2. The deep reinforcement learning-based wireless transmission space-time-frequency resource allocation method according to claim 1, wherein in step S1, the initial position information of the users is randomly generated in the coverage of the base station, the positions of the users in the vehicle are generated on the road, and the users in the pedestrian are generated on the non-road.

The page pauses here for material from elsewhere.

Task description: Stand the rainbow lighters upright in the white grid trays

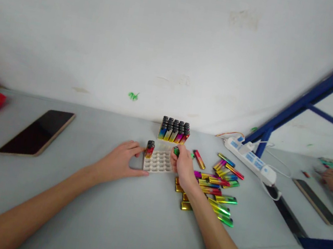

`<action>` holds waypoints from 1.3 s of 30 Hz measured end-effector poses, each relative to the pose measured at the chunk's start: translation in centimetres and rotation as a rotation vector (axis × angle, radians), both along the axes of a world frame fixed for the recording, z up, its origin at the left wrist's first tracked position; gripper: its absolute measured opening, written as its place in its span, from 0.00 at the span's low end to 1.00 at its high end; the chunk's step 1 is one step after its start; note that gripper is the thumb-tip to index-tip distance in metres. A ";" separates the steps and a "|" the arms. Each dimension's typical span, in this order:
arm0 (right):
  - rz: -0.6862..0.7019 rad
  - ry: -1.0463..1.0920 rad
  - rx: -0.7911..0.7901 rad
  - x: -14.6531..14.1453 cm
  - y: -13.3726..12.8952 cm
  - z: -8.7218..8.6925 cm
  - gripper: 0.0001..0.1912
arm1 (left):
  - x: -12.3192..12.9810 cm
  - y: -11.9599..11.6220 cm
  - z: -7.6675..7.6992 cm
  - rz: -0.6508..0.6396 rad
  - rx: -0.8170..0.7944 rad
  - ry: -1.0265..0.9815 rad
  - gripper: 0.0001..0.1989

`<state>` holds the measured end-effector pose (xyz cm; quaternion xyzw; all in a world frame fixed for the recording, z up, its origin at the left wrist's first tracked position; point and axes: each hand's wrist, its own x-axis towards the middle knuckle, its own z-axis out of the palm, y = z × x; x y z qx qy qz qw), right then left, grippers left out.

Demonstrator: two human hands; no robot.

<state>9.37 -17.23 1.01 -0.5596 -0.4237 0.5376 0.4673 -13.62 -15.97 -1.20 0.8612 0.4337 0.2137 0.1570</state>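
Across a smooth grey tabletop [106, 224] backed by a scuffed white wall [130, 34], we have our left hand [121, 159] open, thumb and fingers apart at the left edge of a pale, shallow pocketed tray [157, 164]. Red-and-gold, black-topped lighters [149, 150] stand in its far left corner. Over its right side, our right hand [184, 164] curls closed, gripping a mostly hidden green-and-black lighter [176, 151]. Behind, a block of multicoloured lighters [174, 131] stands upright; rightward, loose metallic multicoloured lighters [219, 208] sprawl. Beyond them we see a white plastic power strip [245, 155] beside a blue metal frame [303, 100].
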 end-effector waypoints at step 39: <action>0.280 -0.726 0.693 0.6 -1.6 0.3 0.16 | 0.1 -0.3 0.2 -0.006 -0.011 -0.023 0.29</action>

3. The deep reinforcement learning-based wireless transmission space-time-frequency resource allocation method according to claim 1, wherein the implementation subject of the density clustering algorithm in step S1 is an edge server on a base station.

4. The deep reinforcement learning-based wireless transmission space-time-frequency resource allocation method according to claim 1, wherein the average channel state information matrix clustered in step S2 is H, and a beam matrix W = H obtained by using a zero-forcing beamforming scheme ^T (HH ^T ) ^-1 。

5. The method for configuring space-time-frequency resources for wireless transmission based on deep reinforcement learning of claim 1, wherein the channel state information of the users in step S2 is collected by a base station.

6. The deep reinforcement learning-based wireless transmission space-time-frequency resource allocation method according to claim 1, wherein the step S3 deep reinforcement learning algorithm specifically includes an experience storage process, a Q estimation network training process, and an inference process;

the experience storage process comprises the following steps:

s312, acting the action on the environment to obtain an award value and a next state;

the Q estimation network training process comprises the following steps:

s321, extracting small-batch data from the experience playback pool in the step S313, wherein the current state S of the data _t Inputting the Q estimation value to a Q estimation network, and estimating the Q estimation value Q of each action in the current state _Estimating (s _t )；

s324, feeding the loss value back to the Q estimation network, and optimizing a weight parameter in the Q estimation network by using an optimizer;

the reasoning process comprises the following steps:

7. The deep reinforcement learning-based wireless transmission space-time-frequency resource allocation method according to claim 1, wherein the deep reinforcement learning algorithm in step S3 is run in an edge server on a base station.

8. The deep reinforcement learning-based wireless transmission space-time-frequency resource allocation method according to claim 6, wherein the Q estimation network and the Q target network are both composed of three layers of neural networks, the number of nodes of two hidden layers is 10, and the activation function is a ReLu function.

9. The deep reinforcement learning-based wireless transmission space-time-frequency resource allocation method according to claim 1, wherein the transmission rate is calculated by the following formula:

where M is the number of subcarriers, PL is the path loss,

in order to be the number of the paths,

in order to be the path gain, the gain of the path,

is the emission angle of the p-th path,

is a response vector related to the emission angle;

in the formula, po,

And N ₀ Respectively representing transmission power, covered by the same base stationInter-user interference of (a), interference of users covered by different base stations using the same subcarrier, and gaussian noise,

is a component of the beam matrix W;

the communication rate of the user is expressed as:

where B is the system bandwidth and M is the number of subcarriers.